What makes a healthy pelvic floor?
A healthy pelvic floor is an effective pressure management system. It relaxes with inhalation and contracts when you exhale. The pelvic floor issues that Kayla sees in the clinic are often the result of too much tension as compensation for ongoing weakness. She notes that nearly 95% of the people she sees have tension-related dysfunction.
“A healthy pelvic floor is a relaxed butthole.”
We had a good laugh about the relaxed butthole comment. I first heard her mentioned this on the podcast previously mentioned. She likes to use it as a cue to her patients to let go of all the tension they are holding in their pelvic floor. From a therapy standpoint, she teaches patients to relax their pelvic floor by breathing into a ball or their chair.
Stability function of the pelvic floor
The stability function of the pelvic floor is that it helps support the lumbar spine, pelvis, and hips by serving as the bottom of the core canister.
Kayla notes the stat that 80 percent of back pain suffers have pelvic floor dysfunction. She sees a pattern of too much tension in the hip rotators and a lack of appropriate glute max activation. Correcting this muscle imbalance between glutes and deep pelvic rotators is part of her approach to treating hip, pelvic, and lower back issues.

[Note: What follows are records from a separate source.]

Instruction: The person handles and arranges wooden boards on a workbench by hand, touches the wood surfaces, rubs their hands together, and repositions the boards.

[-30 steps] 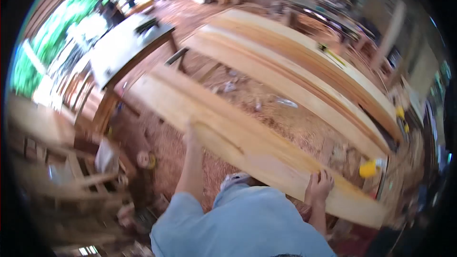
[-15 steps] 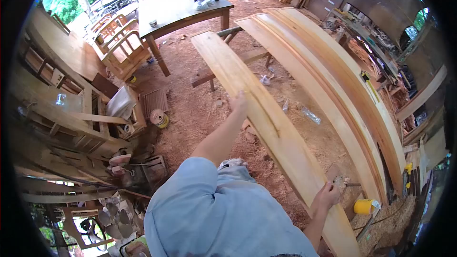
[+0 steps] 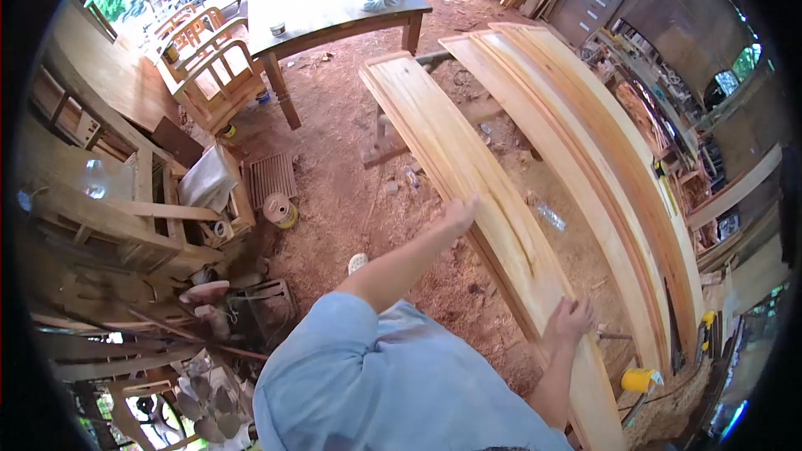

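Observation:
A long pale wooden plank (image 3: pixel 493 192) runs from the upper middle down to the lower right, its far end near a wooden support. My left hand (image 3: pixel 460 215) is at the plank's left edge, fingers closed round that edge and partly hidden. Farther down, my right hand (image 3: pixel 570 317) rests on the plank's face with its fingers bent; whether it grips the plank is unclear. A dark groove-like mark shows on the wood between and beyond the hands. To the right lie more long boards (image 3: pixel 576 159), side by side.
A table (image 3: pixel 309 0) with a tray and plastic bag stands at the upper left, beside wooden chairs (image 3: pixel 219 75). A yellow container (image 3: pixel 637 380) is at the lower right. A round tin (image 3: pixel 280 210) sits on the shavings-covered floor. Tools line the right wall.
The view has swung round. The near plank has shifted right, away from my body, and tilted so more of its left edge shows. Both hands remain at it.

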### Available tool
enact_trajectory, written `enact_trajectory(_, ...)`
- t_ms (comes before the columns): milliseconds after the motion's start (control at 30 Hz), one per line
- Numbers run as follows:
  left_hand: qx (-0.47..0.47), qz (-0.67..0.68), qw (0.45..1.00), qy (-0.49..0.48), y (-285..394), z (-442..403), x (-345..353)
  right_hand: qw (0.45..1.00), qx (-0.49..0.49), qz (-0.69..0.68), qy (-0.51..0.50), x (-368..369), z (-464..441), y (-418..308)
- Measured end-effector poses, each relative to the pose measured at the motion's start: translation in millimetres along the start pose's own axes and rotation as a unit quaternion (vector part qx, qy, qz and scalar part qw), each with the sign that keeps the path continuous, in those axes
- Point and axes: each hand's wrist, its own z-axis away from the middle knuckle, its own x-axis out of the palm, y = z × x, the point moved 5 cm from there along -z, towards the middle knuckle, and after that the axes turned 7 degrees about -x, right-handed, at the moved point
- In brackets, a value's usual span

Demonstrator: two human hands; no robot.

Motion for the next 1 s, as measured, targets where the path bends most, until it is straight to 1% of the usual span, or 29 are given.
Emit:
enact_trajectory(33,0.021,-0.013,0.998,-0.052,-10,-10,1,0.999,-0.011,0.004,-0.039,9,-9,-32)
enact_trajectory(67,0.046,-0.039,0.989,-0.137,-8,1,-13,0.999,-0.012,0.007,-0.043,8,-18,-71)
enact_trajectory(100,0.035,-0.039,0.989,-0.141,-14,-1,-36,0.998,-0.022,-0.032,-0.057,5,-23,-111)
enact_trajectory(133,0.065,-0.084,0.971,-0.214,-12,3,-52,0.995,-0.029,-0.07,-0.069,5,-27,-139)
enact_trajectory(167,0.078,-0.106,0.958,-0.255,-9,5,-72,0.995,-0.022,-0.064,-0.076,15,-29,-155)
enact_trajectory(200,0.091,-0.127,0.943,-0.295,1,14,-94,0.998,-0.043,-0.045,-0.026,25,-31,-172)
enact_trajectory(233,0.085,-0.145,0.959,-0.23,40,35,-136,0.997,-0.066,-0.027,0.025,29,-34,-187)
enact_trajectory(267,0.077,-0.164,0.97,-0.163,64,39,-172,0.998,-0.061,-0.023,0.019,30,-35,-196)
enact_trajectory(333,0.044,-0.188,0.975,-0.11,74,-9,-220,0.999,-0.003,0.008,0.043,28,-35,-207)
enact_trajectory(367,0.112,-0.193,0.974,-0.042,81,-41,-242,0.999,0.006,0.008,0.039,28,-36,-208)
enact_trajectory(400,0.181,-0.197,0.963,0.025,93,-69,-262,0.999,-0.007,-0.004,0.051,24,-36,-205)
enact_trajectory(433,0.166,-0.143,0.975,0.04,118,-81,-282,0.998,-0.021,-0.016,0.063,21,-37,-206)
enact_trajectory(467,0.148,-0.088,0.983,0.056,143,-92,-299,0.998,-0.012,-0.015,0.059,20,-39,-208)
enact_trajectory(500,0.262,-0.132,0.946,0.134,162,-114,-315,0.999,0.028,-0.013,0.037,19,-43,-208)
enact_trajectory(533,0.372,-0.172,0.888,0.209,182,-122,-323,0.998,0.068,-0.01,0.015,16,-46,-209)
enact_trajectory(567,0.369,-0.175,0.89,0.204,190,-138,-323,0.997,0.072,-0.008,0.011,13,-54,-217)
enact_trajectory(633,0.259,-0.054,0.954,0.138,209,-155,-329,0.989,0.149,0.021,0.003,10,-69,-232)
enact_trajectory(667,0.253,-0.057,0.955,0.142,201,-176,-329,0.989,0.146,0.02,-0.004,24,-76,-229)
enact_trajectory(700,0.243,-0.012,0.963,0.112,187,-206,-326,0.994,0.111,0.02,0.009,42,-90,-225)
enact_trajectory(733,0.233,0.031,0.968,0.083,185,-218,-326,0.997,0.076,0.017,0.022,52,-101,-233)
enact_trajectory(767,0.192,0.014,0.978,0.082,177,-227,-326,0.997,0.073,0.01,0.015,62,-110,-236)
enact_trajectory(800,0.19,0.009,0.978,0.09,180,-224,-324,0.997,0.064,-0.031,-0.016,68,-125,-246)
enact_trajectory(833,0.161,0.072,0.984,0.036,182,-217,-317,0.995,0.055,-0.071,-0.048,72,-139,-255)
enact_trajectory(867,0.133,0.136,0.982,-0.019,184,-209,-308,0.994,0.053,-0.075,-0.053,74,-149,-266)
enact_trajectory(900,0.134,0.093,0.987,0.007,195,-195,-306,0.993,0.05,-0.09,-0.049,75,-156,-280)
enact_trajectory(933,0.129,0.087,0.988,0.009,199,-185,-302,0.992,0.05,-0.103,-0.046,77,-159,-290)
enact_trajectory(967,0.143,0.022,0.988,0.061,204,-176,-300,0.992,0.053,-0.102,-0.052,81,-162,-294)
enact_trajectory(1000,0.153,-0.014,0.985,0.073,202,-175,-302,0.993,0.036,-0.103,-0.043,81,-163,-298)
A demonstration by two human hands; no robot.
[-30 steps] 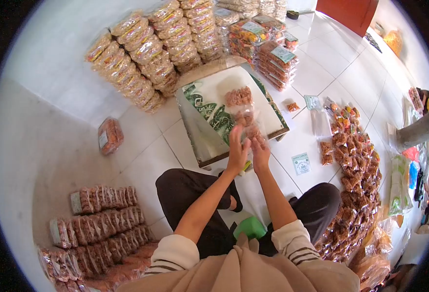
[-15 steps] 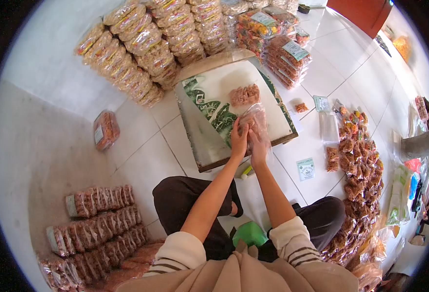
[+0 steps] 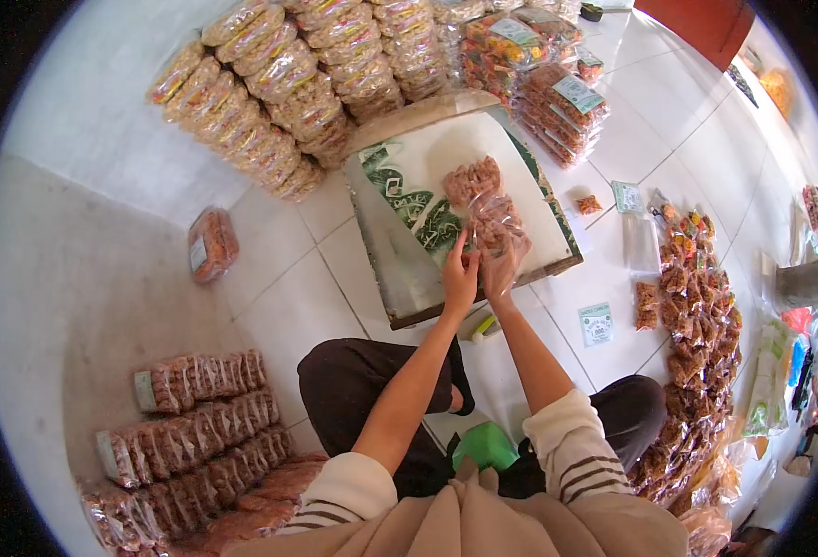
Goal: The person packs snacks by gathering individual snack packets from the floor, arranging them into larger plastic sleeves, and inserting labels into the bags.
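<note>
A clear plastic bag of brown snack packets (image 3: 499, 226) lies on the low board-topped box in front of me. My left hand (image 3: 460, 276) grips its lower left edge, fingers bent against the plastic. At the lower right of the same bag, my right hand (image 3: 503, 271) is closed around the plastic, its fingers partly seen through the film. Another cluster of brown snack packets (image 3: 472, 180) sits just beyond the bag, touching or nearly touching its top end.
The box (image 3: 400, 269) has a green-printed sheet on top. A yellow-green cutter-like tool (image 3: 486, 327) lies before it. Stacked noodle-like packs (image 3: 270, 84) stand behind, bagged snacks (image 3: 562, 111) back right, loose packets (image 3: 692, 343) right, packed rows (image 3: 195, 427) left, a label card (image 3: 597, 325) on the floor.
The bag's packets now show more plainly and lie closer to the far cluster. My hands have spread slightly at the bag's near end. The whole view has shifted a little.
</note>
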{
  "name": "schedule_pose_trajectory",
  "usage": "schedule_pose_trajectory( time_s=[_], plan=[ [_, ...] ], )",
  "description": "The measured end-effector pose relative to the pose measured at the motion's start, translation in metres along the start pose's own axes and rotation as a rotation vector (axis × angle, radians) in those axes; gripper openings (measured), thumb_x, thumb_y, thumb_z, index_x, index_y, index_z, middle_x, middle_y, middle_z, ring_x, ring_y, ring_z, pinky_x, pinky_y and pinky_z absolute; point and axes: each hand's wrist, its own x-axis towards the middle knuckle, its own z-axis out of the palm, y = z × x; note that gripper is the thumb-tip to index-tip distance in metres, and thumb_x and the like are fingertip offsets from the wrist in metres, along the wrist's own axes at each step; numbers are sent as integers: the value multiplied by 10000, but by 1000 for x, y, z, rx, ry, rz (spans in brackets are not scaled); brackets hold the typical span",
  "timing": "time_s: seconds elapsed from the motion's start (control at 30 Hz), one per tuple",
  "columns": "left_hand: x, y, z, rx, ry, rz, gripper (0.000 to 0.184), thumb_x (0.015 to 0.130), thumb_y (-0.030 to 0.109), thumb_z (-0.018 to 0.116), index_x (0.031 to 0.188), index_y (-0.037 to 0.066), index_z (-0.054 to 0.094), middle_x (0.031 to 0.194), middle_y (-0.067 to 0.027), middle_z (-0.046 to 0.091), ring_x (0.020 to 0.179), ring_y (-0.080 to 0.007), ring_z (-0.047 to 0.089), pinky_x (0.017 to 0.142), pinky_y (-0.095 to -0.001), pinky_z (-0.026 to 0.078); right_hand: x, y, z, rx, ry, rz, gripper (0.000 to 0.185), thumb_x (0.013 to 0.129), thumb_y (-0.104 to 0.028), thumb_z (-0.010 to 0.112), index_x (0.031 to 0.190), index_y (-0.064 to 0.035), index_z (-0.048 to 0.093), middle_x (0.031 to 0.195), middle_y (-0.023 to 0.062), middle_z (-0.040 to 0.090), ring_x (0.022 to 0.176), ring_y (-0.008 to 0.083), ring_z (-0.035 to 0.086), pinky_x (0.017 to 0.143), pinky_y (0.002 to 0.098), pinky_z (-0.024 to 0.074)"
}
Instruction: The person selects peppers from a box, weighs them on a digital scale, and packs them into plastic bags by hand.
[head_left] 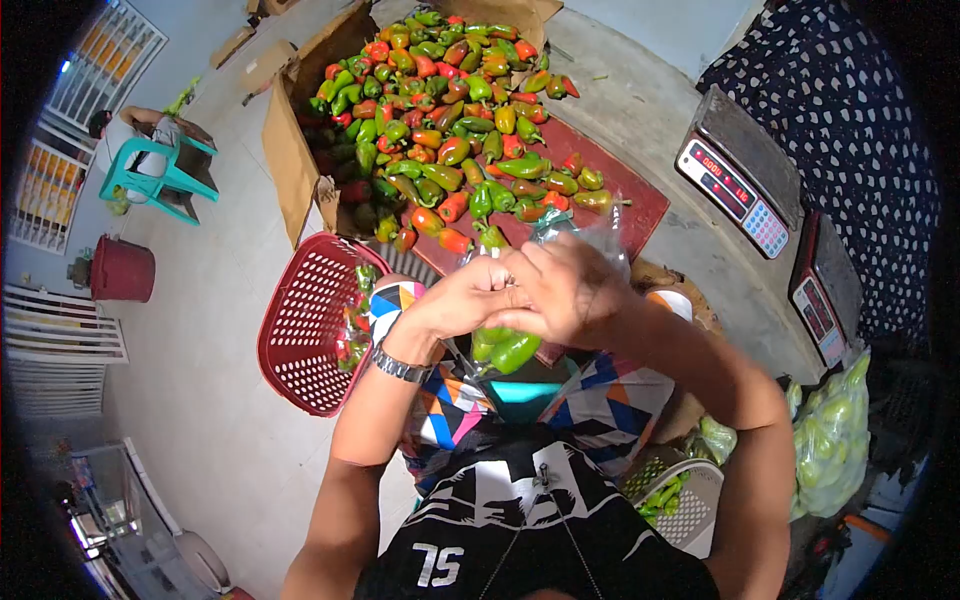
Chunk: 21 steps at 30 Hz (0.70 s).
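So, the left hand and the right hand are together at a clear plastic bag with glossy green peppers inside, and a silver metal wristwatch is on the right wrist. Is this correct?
Not quite: the head view shows the silver metal wristwatch on the left wrist. The left hand and right hand are indeed together at the clear plastic bag with glossy green peppers inside.

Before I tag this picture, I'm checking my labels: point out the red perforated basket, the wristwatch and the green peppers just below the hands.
Red perforated basket (300, 335): head view, on its holed side wall.
Wristwatch (402, 367): head view, on its metal band.
Green peppers (516, 352): head view, on one pepper's side.
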Motion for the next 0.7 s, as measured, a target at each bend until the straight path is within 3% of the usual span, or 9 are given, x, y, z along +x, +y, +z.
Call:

Sphincteric function of the pelvic floor
Urinary incontinence is extremely common in post-partum, athletic females with both lifting and running.
Kayla highlights that it is less about strength and more about pressure management and what happens in response to increases in intra-abdominal pressure. If someone goes to laugh, lift, or blow up a balloon and their pelvic floor goes down then it puts pressure on their bladder, and they are more likely to leak.
Getting the proper strategies to help better control pressure management is the most effective solution. She notes that oftentimes these improvements happen in the first six weeks, so we know it is not due to strength.
We briefly discuss whether powerlifters or runners with stress urinary incontinence/leakage are more difficult to rehab. Kayla believes that runners are typically harder to rehab given the complexity of some of their training and the difficulty to get them to scale or decrease their running.
To me, this seems counterintuitive. I personally don’t have a large enough sample size but given the higher intraabdominal pressures with competitive weightlifting, it would seem they would likely be more difficult to rehab for leakage with exercise.
More information can be found on the Barbell Medicine podcast by clicking here.
Post-partum pelvic floor health in vaginal versus Cesarean births
“It’s a different injury in a different area.”
Cesarean scars require more scar mobility but ultimately both are unique injuries that require different rehab because of the tissues involved.
I strongly encourage you to take the time to check out the full video on YouTube. It was fun to highlight Kayla’s expertise, and I look forward to future collaboration on difficult cases. Stay tuned for more interviews with local experts in our community.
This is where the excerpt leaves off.